What this task involves:
Your job is to set down the listing again exactly as it stands.

____

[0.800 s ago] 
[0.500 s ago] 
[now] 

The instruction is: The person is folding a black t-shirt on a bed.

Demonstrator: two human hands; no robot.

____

Solution for this problem:
[0.800 s ago] 
[0.500 s ago] 
[now] 

The instruction is: The person is folding a black t-shirt on a bed.

Demonstrator: two human hands; no robot.

Fully answered, the exercise is complete.